= WORK REQUEST =
Return all lines from the listing below in which "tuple" appears.

= INFORMATION SUPPLIED =
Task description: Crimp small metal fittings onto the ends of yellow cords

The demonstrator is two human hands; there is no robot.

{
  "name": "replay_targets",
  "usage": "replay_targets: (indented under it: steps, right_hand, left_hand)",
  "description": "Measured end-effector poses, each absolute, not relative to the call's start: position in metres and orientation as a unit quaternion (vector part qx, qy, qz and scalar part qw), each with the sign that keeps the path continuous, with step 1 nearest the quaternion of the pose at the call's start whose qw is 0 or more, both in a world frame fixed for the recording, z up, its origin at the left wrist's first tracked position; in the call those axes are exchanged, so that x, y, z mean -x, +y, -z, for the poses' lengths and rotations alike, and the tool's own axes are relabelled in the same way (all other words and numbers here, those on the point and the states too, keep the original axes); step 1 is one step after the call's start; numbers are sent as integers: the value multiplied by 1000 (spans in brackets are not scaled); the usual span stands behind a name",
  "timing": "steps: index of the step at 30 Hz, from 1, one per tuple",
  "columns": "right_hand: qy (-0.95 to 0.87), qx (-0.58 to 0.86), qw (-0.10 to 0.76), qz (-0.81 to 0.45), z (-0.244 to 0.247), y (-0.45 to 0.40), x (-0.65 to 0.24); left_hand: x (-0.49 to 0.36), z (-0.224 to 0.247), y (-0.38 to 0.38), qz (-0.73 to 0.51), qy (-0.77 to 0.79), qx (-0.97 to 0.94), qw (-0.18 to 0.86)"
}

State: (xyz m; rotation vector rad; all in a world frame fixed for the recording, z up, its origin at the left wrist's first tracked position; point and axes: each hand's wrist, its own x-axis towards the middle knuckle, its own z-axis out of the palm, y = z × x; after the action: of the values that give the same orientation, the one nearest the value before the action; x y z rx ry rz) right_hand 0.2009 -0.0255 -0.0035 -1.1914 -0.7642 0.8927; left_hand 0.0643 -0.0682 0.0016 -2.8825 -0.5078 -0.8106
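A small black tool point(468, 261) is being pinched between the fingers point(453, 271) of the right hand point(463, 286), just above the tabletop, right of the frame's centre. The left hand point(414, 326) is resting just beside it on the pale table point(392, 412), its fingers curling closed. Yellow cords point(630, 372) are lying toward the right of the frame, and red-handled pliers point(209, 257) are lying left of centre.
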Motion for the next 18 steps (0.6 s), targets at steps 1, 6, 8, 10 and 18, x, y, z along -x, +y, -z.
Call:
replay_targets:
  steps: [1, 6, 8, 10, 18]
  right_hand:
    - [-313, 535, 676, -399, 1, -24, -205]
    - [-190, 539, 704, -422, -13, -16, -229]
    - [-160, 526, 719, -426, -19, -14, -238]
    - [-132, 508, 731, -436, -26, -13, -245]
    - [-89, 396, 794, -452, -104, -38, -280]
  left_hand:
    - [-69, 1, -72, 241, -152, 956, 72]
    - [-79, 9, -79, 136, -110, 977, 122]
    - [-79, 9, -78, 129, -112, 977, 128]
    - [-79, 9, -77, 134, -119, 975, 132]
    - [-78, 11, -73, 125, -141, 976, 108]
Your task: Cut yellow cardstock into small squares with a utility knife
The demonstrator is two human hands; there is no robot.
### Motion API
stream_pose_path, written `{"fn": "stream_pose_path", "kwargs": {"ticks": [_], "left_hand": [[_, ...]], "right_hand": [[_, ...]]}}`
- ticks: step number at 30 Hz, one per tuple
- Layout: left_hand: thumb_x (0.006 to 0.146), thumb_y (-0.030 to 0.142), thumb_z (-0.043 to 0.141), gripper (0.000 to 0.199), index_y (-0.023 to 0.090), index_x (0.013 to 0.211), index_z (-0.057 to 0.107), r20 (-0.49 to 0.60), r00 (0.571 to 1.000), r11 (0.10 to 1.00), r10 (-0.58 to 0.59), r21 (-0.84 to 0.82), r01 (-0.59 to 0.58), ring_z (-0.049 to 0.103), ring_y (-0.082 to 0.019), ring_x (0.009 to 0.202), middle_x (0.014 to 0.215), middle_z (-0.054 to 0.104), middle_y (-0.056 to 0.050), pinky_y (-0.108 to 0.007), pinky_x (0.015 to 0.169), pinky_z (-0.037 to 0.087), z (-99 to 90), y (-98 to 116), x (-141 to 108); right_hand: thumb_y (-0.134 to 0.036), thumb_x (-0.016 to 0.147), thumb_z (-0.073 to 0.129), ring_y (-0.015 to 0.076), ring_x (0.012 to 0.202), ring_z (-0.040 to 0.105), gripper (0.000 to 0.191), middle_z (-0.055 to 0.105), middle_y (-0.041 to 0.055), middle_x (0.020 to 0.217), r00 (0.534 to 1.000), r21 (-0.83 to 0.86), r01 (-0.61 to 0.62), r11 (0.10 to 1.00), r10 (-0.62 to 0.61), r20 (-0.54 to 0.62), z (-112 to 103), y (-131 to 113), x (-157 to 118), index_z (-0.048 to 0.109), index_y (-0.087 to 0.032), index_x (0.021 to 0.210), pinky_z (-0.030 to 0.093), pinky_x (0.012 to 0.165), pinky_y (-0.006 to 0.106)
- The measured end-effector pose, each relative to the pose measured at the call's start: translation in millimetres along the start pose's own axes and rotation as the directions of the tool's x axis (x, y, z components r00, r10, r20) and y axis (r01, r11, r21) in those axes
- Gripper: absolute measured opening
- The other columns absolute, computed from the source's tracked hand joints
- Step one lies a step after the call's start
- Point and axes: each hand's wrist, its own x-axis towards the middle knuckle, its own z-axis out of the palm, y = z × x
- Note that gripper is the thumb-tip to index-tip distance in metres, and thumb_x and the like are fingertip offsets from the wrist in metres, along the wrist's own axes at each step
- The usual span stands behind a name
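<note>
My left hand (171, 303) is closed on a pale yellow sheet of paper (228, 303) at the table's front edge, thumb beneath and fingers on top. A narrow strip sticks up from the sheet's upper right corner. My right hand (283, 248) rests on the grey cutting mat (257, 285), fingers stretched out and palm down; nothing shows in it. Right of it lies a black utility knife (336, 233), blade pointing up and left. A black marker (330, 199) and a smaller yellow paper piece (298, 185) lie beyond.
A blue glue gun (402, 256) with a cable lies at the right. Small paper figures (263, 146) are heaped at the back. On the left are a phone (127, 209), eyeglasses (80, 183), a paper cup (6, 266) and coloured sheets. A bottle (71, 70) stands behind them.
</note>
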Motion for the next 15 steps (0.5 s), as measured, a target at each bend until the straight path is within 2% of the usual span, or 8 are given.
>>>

= RESPONSE AREA =
  "timing": "steps: index of the step at 30 Hz, from 1, one per tuple",
- ticks: step number at 30 Hz, one per tuple

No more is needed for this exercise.